Goal of the exercise: Without changing a character, return the entries, but not the images they hold.

Provided data:
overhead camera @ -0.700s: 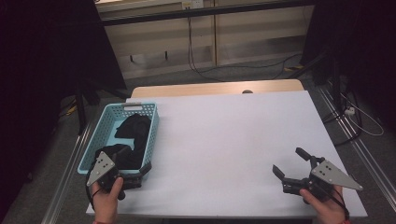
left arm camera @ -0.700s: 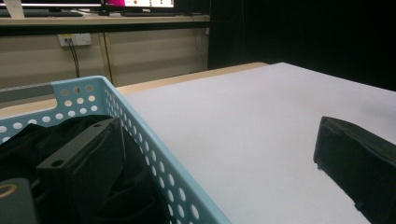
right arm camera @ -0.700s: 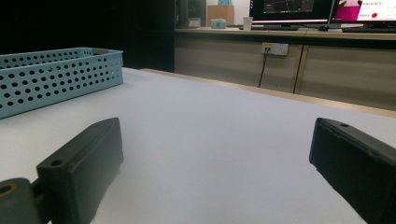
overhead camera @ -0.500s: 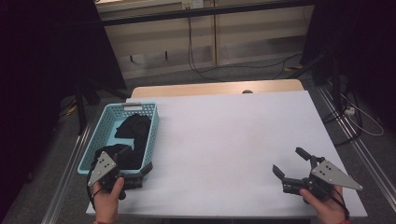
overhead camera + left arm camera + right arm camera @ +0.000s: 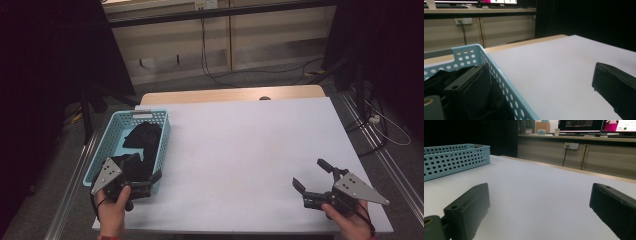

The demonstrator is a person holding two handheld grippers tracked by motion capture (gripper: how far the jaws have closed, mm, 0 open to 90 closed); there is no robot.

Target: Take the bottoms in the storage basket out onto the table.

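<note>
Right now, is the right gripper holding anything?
No, the right gripper has its jaws spread open above the bare white table.

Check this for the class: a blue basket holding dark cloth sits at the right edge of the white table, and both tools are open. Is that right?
Not quite. The high view shows the blue basket with the dark cloth at the table's left edge, by the left tool. Both tools are open, the right tool over bare table.
</note>
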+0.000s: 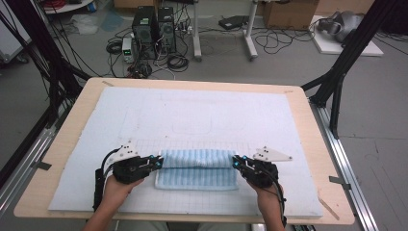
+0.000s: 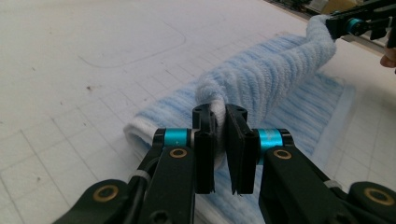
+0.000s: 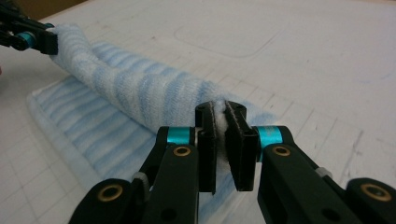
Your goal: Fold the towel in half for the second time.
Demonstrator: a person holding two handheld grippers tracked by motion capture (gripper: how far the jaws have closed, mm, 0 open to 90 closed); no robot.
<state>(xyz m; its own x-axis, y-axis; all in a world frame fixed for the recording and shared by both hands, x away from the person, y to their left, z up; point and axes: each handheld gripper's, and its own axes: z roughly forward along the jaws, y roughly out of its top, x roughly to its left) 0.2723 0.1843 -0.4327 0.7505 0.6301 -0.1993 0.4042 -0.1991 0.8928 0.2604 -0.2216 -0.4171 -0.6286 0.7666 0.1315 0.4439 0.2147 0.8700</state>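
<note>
Towel [image 1: 197,166] fold: my left gripper [image 1: 157,161], right gripper [image 1: 236,162] each pinch towel corner; carry level, land edges flush.

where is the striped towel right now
In the high view the blue-and-white striped towel lies on the white gridded mat near the table's front edge, its upper fold pinched between the left gripper and the right gripper.

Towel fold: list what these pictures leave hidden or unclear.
- High view: the pinched corners of the towel, covered by the left gripper and right gripper.
- Left gripper view: the towel's near edge, behind the jaws.
- Right gripper view: how many layers are pinched, too bunched to count.
</note>
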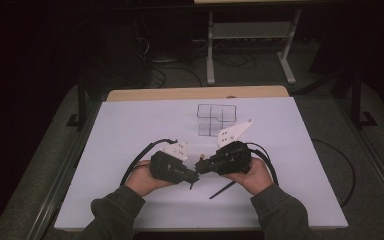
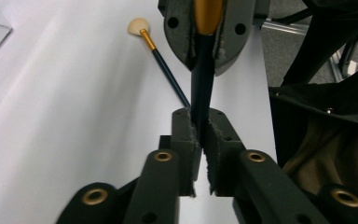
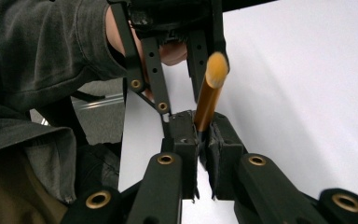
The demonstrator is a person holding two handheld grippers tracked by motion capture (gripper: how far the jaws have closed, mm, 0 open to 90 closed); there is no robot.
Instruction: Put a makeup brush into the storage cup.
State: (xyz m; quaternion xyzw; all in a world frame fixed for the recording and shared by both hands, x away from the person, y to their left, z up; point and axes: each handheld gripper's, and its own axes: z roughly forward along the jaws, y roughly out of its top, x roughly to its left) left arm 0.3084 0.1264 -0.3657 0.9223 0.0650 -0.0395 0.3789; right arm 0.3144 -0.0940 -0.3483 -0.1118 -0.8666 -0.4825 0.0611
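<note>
Found left hand-held gripper [image 2: 200, 135] clamped on the dark handle of the brush [image 2: 201, 88], just above the bench [image 1: 130, 125]; right hand-held gripper [image 3: 203, 133] clamped on its gold ferrule. Judged handover best done by loosening one grip only once the other sat firm. Noted second brush [image 2: 161, 60] lying beyond, clear organiser [image 1: 216, 120] farther off. Bristle tip blurred; handle end hidden between pads.
</note>
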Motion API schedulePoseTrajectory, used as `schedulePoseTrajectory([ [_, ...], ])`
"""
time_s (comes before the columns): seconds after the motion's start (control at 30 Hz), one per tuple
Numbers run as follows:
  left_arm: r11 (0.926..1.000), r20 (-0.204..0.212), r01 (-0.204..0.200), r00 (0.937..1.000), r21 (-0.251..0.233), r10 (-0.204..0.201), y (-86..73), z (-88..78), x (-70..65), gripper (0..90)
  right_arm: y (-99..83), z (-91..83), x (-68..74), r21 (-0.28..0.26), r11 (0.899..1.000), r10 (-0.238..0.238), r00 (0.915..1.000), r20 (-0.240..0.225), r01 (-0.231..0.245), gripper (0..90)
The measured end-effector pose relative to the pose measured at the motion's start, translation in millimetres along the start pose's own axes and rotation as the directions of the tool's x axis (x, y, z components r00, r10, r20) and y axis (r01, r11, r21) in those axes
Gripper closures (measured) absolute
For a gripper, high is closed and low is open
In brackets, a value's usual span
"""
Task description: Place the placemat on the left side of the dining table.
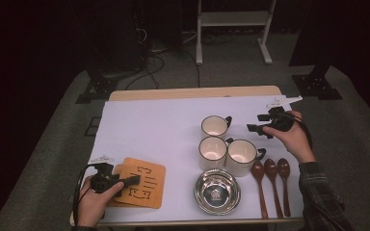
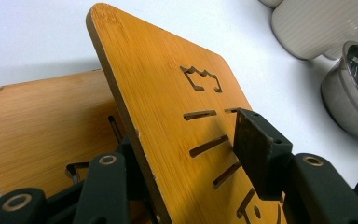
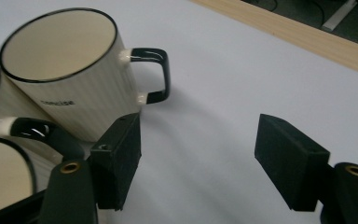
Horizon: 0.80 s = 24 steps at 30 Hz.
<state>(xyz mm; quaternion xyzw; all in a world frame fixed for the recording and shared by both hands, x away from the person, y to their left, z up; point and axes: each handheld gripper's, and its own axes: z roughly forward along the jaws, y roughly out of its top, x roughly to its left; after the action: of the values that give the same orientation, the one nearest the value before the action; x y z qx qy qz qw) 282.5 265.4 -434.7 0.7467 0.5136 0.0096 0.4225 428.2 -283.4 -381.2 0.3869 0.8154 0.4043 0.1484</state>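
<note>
Two wooden boards with cut-out slots lie stacked at the table's front left. My left gripper (image 1: 132, 180) (image 2: 191, 154) is shut on the upper wooden board (image 1: 143, 185) (image 2: 168, 116), one pad on its top face and the other jaw beneath, and holds it tilted up off the lower board (image 1: 116, 169) (image 2: 42, 121). At the right, three white mugs with black rims stand in a cluster. My right gripper (image 1: 256, 122) (image 3: 205, 158) is open with nothing between its pads. It hovers just right of the far mug (image 1: 215, 126) (image 3: 65, 65), whose black handle (image 3: 156, 74) points towards it.
Two more mugs (image 1: 213, 151) (image 1: 242, 155) stand in front of the far one. A steel bowl (image 1: 217, 191) (image 2: 354, 88) sits near the front edge, and three wooden spoons (image 1: 271, 178) lie to its right. The white table cover (image 1: 149, 130) stretches bare between the boards and the mugs.
</note>
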Motion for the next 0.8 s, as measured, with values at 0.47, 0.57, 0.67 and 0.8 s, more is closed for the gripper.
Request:
schedulePoseTrajectory([
  [0.47,1.0,0.0,0.0,1.0,0.001,0.0,0.0,0.1,0.3,49.9,-22.9,22.8,-19.6,0.035,0.999,0.024,0.9991,0.036,-0.026,31.3],
  [0.57,1.0,0.0,0.0,1.0,0.001,0.0,0.0,0.0,0.3,49.9,-27.4,27.6,-22.9,0.039,0.999,0.024,0.9986,0.047,-0.026,30.7],
  [0.67,1.0,0.0,0.001,1.0,0.0,-0.001,0.0,0.0,0.1,49.9,-31.8,32.1,-25.4,0.051,0.998,0.022,0.9979,0.06,-0.025,30.1],
  [0.8,1.0,0.001,0.002,1.0,0.0,-0.002,0.0,0.2,0.5,50.0,-37.3,36.7,-29.4,0.056,0.998,0.019,0.9963,0.083,-0.024,29.6],
])
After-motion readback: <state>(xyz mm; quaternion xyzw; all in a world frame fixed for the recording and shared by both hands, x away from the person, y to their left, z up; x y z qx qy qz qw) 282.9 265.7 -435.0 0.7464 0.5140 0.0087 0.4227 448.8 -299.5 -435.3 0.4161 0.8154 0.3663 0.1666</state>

Solution for this exercise:
overhead camera @ -0.700s: 
left arm camera @ -0.700s: 
right arm camera @ -0.700s: 
overhead camera @ -0.500s: 
overhead camera + left arm camera + right arm camera @ +0.000s: 

The demonstrator is a person holding two handheld grippers tracked by motion capture (gripper: how far the jaws have closed, mm, 0 open to 90 closed); there is no robot.

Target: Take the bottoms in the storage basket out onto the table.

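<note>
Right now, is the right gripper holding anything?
No, the right gripper has its jaws spread open above the bare white table.

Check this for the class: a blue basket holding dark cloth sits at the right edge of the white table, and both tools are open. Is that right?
Not quite. The high view shows the blue basket with the dark cloth at the table's left edge, by the left tool. Both tools are open, the right tool over bare table.
</note>
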+0.000s: 
+0.000s: 
+0.000s: 
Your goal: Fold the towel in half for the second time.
Demonstrator: a person holding two handheld grippers tracked by motion capture (gripper: how far the jaws have closed, mm, 0 open to 90 closed); no robot.
<state>(xyz m; its own x-axis, y-axis; all in a world frame fixed for the recording and shared by both hands, x away from the person, y to their left, z up; point and axes: each handheld gripper's, and its own axes: z roughly forward along the jaws, y roughly out of its top, x roughly to its left) 0.2723 0.1843 -0.4327 0.7505 0.6301 -0.1993 0.4042 -0.1991 0.8928 0.2604 -0.2216 -0.4171 -0.6286 0.7666 0.1315 0.4439 0.2147 0.8700</state>
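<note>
Towel [image 1: 197,166] fold: my left gripper [image 1: 157,161], right gripper [image 1: 236,162] each pinch towel corner; carry level, land edges flush.

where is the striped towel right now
In the high view the blue-and-white striped towel lies on the white gridded mat near the table's front edge, its upper fold pinched between the left gripper and the right gripper.

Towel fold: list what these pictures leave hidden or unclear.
- High view: the pinched corners of the towel, covered by the left gripper and right gripper.
- Left gripper view: the towel's near edge, behind the jaws.
- Right gripper view: how many layers are pinched, too bunched to count.
</note>
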The demonstrator is a person holding two handheld grippers tracked by motion capture (gripper: how far the jaws have closed, mm, 0 open to 90 closed); there is no robot.
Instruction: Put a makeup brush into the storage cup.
State: (xyz m; quaternion xyzw; all in a world frame fixed for the recording and shared by both hands, x away from the person, y to their left, z up; point and axes: each handheld gripper's, and its own axes: z roughly forward along the jaws, y roughly out of its top, x roughly to its left) left arm 0.3084 0.1264 -0.3657 0.9223 0.0650 -0.0395 0.3789; right arm 0.3144 -0.0940 -0.3483 -0.1118 -0.8666 -0.4825 0.0611
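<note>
Found left hand-held gripper [image 2: 200, 135] clamped on the dark handle of the brush [image 2: 201, 88], just above the bench [image 1: 130, 125]; right hand-held gripper [image 3: 203, 133] clamped on its gold ferrule. Judged handover best done by loosening one grip only once the other sat firm. Noted second brush [image 2: 161, 60] lying beyond, clear organiser [image 1: 216, 120] farther off. Bristle tip blurred; handle end hidden between pads.
</note>
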Motion API schedulePoseTrajectory, used as `schedulePoseTrajectory([ [_, ...], ])`
"""
time_s (comes before the columns): seconds after the motion's start (control at 30 Hz), one per tuple
Numbers run as follows:
  left_arm: r11 (0.926..1.000), r20 (-0.204..0.212), r01 (-0.204..0.200), r00 (0.937..1.000), r21 (-0.251..0.233), r10 (-0.204..0.201), y (-86..73), z (-88..78), x (-70..65), gripper (0..90)
  right_arm: y (-99..83), z (-91..83), x (-68..74), r21 (-0.28..0.26), r11 (0.899..1.000), r10 (-0.238..0.238), r00 (0.915..1.000), r20 (-0.240..0.225), r01 (-0.231..0.245), gripper (0..90)
The measured end-effector pose relative to the pose measured at the motion's start, translation in millimetres along the start pose's own axes and rotation as the directions of the tool's x axis (x, y, z components r00, r10, r20) and y axis (r01, r11, r21) in those axes
Gripper closures (measured) absolute
For a gripper, high is closed and low is open
In brackets, a value's usual span
"""
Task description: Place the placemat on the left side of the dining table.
Horizon: 0.80 s = 24 steps at 30 Hz.
<state>(xyz mm; quaternion xyzw; all in a world frame fixed for the recording and shared by both hands, x away from the person, y to their left, z up; point and axes: each handheld gripper's, and its own axes: z roughly forward along the jaws, y roughly out of its top, x roughly to its left; after the action: of the values that give the same orientation, the one nearest the value before the action; x y z qx qy qz qw) 282.5 265.4 -434.7 0.7467 0.5136 0.0096 0.4225 428.2 -283.4 -381.2 0.3869 0.8154 0.4043 0.1484</state>
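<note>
Two wooden boards with cut-out slots lie stacked at the table's front left. My left gripper (image 1: 132, 180) (image 2: 191, 154) is shut on the upper wooden board (image 1: 143, 185) (image 2: 168, 116), one pad on its top face and the other jaw beneath, and holds it tilted up off the lower board (image 1: 116, 169) (image 2: 42, 121). At the right, three white mugs with black rims stand in a cluster. My right gripper (image 1: 256, 122) (image 3: 205, 158) is open with nothing between its pads. It hovers just right of the far mug (image 1: 215, 126) (image 3: 65, 65), whose black handle (image 3: 156, 74) points towards it.
Two more mugs (image 1: 213, 151) (image 1: 242, 155) stand in front of the far one. A steel bowl (image 1: 217, 191) (image 2: 354, 88) sits near the front edge, and three wooden spoons (image 1: 271, 178) lie to its right. The white table cover (image 1: 149, 130) stretches bare between the boards and the mugs.
</note>
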Motion for the next 0.8 s, as measured, with values at 0.47, 0.57, 0.67 and 0.8 s, more is closed for the gripper.
Request:
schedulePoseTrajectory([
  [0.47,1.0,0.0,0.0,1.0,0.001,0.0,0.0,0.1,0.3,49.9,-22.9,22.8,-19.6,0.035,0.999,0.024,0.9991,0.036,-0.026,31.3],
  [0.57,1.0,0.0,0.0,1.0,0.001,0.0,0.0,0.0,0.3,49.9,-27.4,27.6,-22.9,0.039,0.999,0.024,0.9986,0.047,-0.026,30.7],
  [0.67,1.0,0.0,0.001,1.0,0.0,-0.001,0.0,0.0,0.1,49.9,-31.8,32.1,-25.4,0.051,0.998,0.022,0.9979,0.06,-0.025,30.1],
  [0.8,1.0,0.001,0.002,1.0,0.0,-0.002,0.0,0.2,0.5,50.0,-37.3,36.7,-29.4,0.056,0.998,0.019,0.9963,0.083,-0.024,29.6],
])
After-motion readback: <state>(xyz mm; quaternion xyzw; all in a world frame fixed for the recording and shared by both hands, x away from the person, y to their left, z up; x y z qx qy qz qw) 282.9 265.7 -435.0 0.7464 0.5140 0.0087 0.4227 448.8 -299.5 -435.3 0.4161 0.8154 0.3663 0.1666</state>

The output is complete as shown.